= TASK INSTRUCTIONS =
Excluding pictures, give the entries again exactly as they appear.

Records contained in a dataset
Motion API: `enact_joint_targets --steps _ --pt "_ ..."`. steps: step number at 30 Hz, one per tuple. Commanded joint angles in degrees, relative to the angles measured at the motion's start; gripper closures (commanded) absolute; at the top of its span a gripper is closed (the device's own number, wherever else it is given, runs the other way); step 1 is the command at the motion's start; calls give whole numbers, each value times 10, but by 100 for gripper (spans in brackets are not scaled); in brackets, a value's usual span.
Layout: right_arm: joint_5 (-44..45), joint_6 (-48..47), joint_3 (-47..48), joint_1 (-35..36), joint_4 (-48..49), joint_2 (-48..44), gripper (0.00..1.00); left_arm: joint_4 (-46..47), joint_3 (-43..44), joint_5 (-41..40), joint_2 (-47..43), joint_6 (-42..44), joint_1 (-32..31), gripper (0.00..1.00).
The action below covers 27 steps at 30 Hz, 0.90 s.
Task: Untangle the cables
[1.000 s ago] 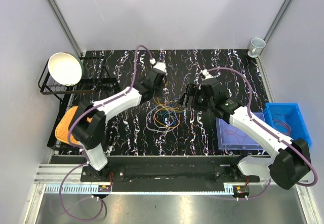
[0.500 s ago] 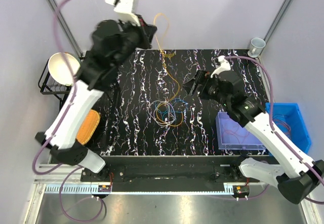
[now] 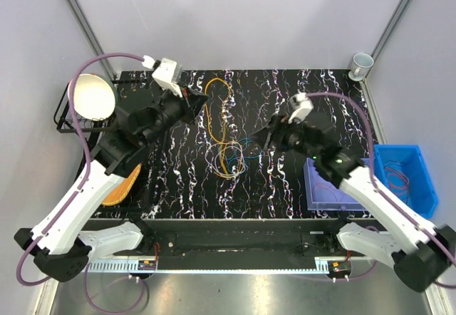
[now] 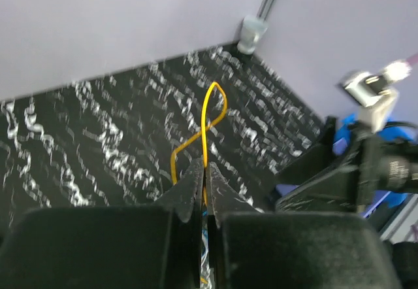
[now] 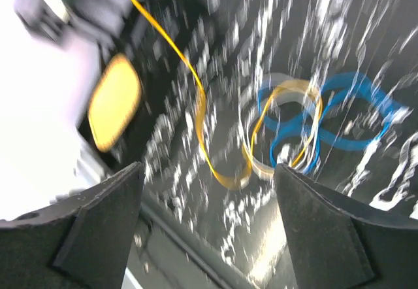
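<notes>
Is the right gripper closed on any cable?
No, the right gripper stands wide open, and the cables lie beyond its fingers, untouched.

The black, white-veined table [image 3: 285, 187] carries the cables [image 3: 231, 162] in a loose tangle near its middle. A wire rack [image 3: 68, 124] with a white bowl [image 3: 91, 96] and an orange mat [image 3: 122, 184] sit at the left edge. A clear tub [image 3: 331, 194] sits at the right, and the blue bin [image 3: 402, 169] beside it may sit off the edge.
</notes>
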Motion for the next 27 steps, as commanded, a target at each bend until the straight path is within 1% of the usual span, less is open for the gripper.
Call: enact_joint_targets --steps 1,2,6,7,9,10,13,15,18,21,23,24,27 --pt "-111 23 -82 14 115 51 16 21 15 -36 0 -2 3 100" --pt "-111 22 -90 20 139 55 17 9 20 -45 2 1 2 100" --pt "-78 -6 -97 74 154 90 18 -2 30 -58 17 5 2 100" --pt "-56 -12 -95 101 156 99 18 -2 32 -61 21 4 2 100" --pt "-25 -25 -89 127 156 120 18 -2 41 -66 33 -3 3 100" --pt "0 -26 -89 144 168 126 18 -6 44 -70 36 -8 3 100" --pt "35 -34 -96 175 210 147 17 -14 63 -86 54 -24 3 100" --pt "61 -47 -92 187 226 165 17 -18 75 -91 67 -33 4 100" --pt "146 -67 -74 213 245 191 18 -22 89 -98 80 -50 4 100" --pt "201 -86 -50 236 261 226 19 -29 103 -101 93 -60 4 100" --pt "220 -99 -35 244 265 258 21 -34 113 -101 100 -60 3 100" --pt "243 -100 -19 251 260 268 21 -35 115 -101 102 -60 4 100" --pt "251 -102 2 254 258 298 22 -36 117 -101 104 -60 4 100"
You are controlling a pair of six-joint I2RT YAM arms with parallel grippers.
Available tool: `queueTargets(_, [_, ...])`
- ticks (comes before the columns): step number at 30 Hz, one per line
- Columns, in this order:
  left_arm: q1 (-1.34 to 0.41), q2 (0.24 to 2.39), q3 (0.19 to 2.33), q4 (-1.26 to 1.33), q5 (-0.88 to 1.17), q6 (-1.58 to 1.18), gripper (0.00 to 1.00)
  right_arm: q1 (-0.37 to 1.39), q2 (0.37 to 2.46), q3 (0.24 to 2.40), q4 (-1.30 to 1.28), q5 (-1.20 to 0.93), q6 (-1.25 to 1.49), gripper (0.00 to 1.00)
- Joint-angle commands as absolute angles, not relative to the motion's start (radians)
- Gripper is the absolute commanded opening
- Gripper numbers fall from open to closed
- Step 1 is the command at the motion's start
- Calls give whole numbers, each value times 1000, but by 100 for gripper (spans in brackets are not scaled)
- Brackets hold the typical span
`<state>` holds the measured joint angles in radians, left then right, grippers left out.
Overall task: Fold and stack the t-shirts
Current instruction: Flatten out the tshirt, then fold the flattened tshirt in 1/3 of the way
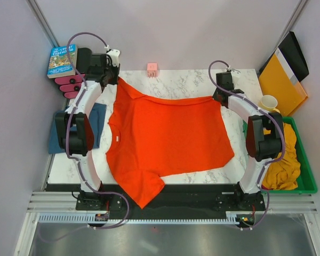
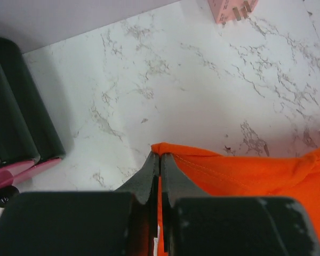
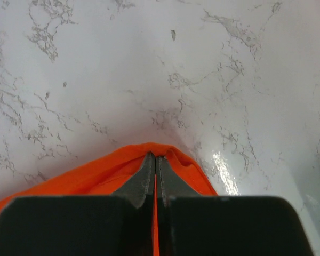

= RESPONSE TO THIS EXERCISE =
Motion API: `enact_joint_targets --steps _ --pt "_ ..."`. steps: step number at 30 Hz, one per tuple. Commanded joint angles in degrees, relative to the angles measured at the motion's start; gripper closures (commanded) absolute; at the top of its span a gripper is closed (the device's own number, wherever else it is given, runs the other way); step 1 is the command at the motion's start; calls give whole numbers, each value times 10, but by 100 for gripper (spans in brackets are not scaled); in brackets, a value's usual span.
Layout: right_arm: joint_5 (-44..45), joint_6 (-48..47), joint_3 (-47..48), joint_1 (-35..36), joint_4 (-48..49), joint_2 (-48..44), gripper (0.00..1.00); left_arm: joint_4 (-46..47), joint_3 (-43..44), joint_5 (-41..40), joint_2 (-47..43), joint_6 (-42..44), joint_1 (-32..31), gripper (0.00..1.00).
The action below covers 27 steps at 30 Hz, 0.90 s.
Task: Untangle the cables
[1.000 s ago] 
[0.500 s ago] 
[now] 
[now] 
[now] 
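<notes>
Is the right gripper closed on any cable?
No, the right gripper stands wide open, and the cables lie beyond its fingers, untouched.

The black, white-veined table [image 3: 285, 187] carries the cables [image 3: 231, 162] in a loose tangle near its middle. A wire rack [image 3: 68, 124] with a white bowl [image 3: 91, 96] and an orange mat [image 3: 122, 184] sit at the left edge. A clear tub [image 3: 331, 194] sits at the right, and the blue bin [image 3: 402, 169] beside it may sit off the edge.
</notes>
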Motion for the next 27 steps, as commanded, a target at each bend until the straight path is within 1% of the usual span, less is open for the gripper.
Call: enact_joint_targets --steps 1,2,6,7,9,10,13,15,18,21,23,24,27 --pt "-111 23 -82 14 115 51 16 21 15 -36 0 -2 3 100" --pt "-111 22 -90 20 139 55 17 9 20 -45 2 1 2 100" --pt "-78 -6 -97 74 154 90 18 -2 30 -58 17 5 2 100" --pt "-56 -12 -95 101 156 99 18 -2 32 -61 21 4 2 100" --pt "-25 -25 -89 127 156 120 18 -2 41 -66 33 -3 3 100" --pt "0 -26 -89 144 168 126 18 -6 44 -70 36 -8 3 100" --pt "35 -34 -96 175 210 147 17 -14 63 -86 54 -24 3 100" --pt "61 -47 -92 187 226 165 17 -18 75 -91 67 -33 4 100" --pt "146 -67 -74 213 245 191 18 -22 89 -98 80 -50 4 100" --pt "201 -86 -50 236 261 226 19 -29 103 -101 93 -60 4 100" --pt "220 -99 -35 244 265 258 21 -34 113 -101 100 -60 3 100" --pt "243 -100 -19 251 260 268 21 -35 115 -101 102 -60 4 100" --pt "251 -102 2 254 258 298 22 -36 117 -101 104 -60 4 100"
You are controlling a pair of six-joint I2RT YAM arms with parallel grippers.
Available tool: `queueTargets(_, [_, ...])`
- ticks (comes before the columns): step number at 30 Hz, one per line
- Columns, in this order:
  left_arm: q1 (-1.34 to 0.41), q2 (0.24 to 2.39), q3 (0.19 to 2.33), q4 (-1.26 to 1.33), q5 (-0.88 to 1.17), q6 (-1.58 to 1.18), gripper (0.00 to 1.00)
  right_arm: q1 (-0.37 to 1.39), q2 (0.37 to 2.46), q3 (0.24 to 2.40), q4 (-1.30 to 1.28), q5 (-1.20 to 0.93), q6 (-1.25 to 1.49), gripper (0.00 to 1.00)
- Joint-angle commands as absolute angles, not relative to the motion's start (radians)
- Gripper is the absolute commanded opening
- Gripper numbers fall from open to closed
- Step 1 is the command at the motion's start
- Calls give whole numbers, each value times 1000, but by 100 for gripper (spans in brackets are not scaled)
- Brackets hold the typical span
`<state>` holds the measured joint angles in radians, left then right, grippers left out.
Overall task: Fold and stack the t-shirts
Current instruction: Flatten out the tshirt, then fold the flattened tshirt in 1/3 of the way

The answer requires nothing further.